Cinéma d’art et essai_Marcq en baroeul_2017-2020

MAITRE D’OUVRAGE :
Ville de Marcq en baroeul
MAITRE D’OEUVRE :
HBAAT mandataire, en association avec V+
CHARGÉ DE PROJET :
Heleen Hart, Mathieu Berteloot et Jean Philippe David
MAITRISE D’OEUVRE ASSOCIÉE :
Greisch / BET structure ; BEA / bureau d’étude fluides ; DADALUX / BET acoustique ; JM Becquart / économie; Leblanc Venacque / paysagiste ; Théâtre project / scénographe
PROGRAMME :
Réalisation d’un cinéma d’art et essai associé à une salle festive et un espace musical.
BUDGET :
6 000 000 Euros/HT (2017)
RÉALISATION :
Etudes en cours
CRITERES HQE :
Bâtiment BBC, soit Cep, réf – 60%
Ventilation double flux
Architecture avec un double mur, composé d’une brique artisanal de parement, et une isolation complète par l’extérieur 
Construction harmonieuse à faible impact
Gestion des déchets (charte chantier propre et gestion dans le fonctionnement du cinéma)
Récupération des eaux de pluie pour l’usage des sanitaires, et l’arrosage des espaces extérieurs

 

Le nouvel espace cinématographique et festive en lieu et place d’une ancienne salle polyvalente (Doumer) est une opportunité urbaine et programmatique exceptionnelle pour la ville de Marcq-en-Barœul. La commune a l’ambition de construire un équipement festif et cinématographique, en proposant un univers spatial et une qualité architecturale unique. La mise en place de ce nouvel équipement conduira à la requalification de la place Doumer et contribuera au développement de ce quartier en entrée de ville en insufflant une dynamique de jour comme de nuit. Nous avons imaginé ce futur équipement comme un espace culturel et cinématographique à l’opposé des salles des fêtes et ou des cinémas classiques, qui sont trop souvent des objets décontextualisés et sans âme. Notre proposition, se revendique au contraire comme un projet empreint d’une dimension contextuelle forte propre à la commune de Marcq-en-Barœul tout en ré interprétant de manière résolument contemporaine un double héritage.
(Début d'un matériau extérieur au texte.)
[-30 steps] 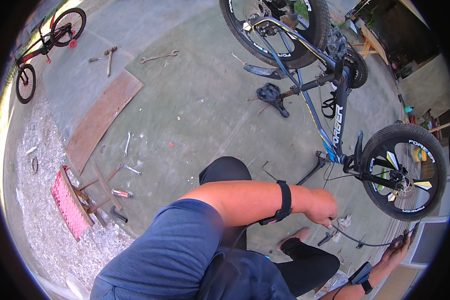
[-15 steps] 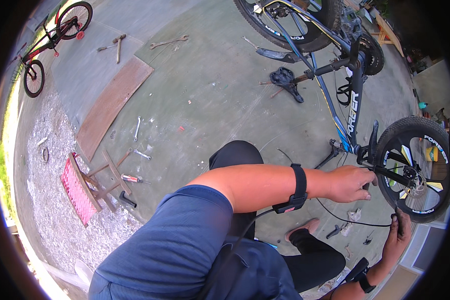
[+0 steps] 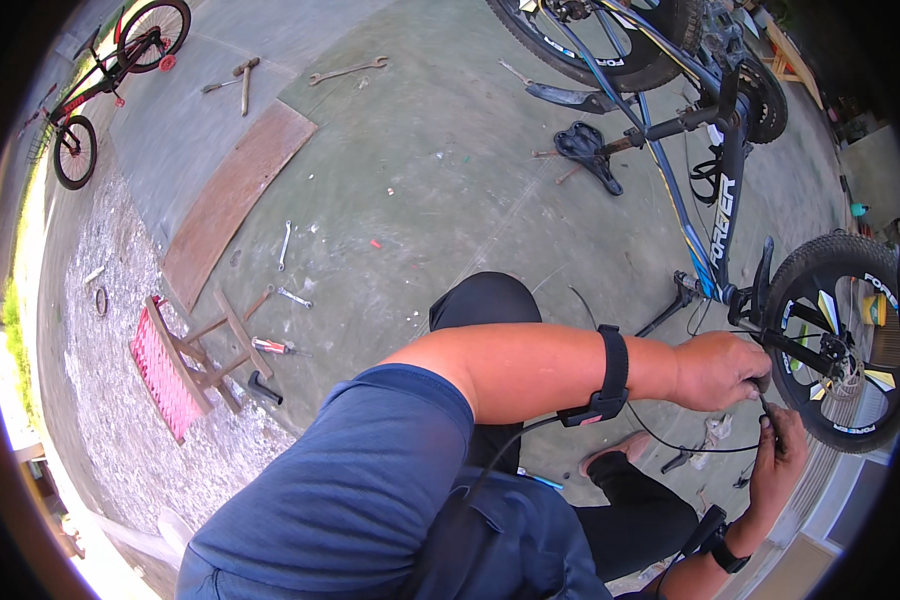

D’une part, par une relecture des calepinages et de la maçonnerie de briques, qui caractérise le vocabulaire architectural et urbanistique de la ville. Et d’autres part, par l’influence de l’esprit « cinéma familiale » qui demeure encore aujourd’hui à travers le Colisée Lumière. Notre proposition se veut inspirée et se revendique d’une histoire de l’équipement cinématographique sans en faire un pastiche. Il n’est pas question de refaire la façade art déco, ou encore la salle décorative du Colisée mais plutôt d’envisager le nouvel espace Doumer en composant avec cet héritage reconnu et apprécié des Marcquois.

Le projet se compose de deux échelles. La première, celle du piéton, avec une strate basse très ouverte, intégralement vitrée sur les espaces d’accueil et le foyer, visibles depuis le parvis. Et une seconde échelle, celle du programme, formée par de grandes masses hautes et opaques dictées par le programme festif et cinématographique. Pour cette raison, nous avons pris le parti de décomposer ce programme en trois entités détachées les unes des autres. Nous avons organisé l’ensemble autour d’un vide formé par une terrasse haute et deux « failles » que sont le hall et les circulations du cinéma d’un côté et le hall de la salle festive de l’autre. En retrait des limites de mitoyenneté, cette disposition respecte l’échelle du piéton sur la place mais aussi celui des habitants qui possèdent des jardins en fond de parcelle.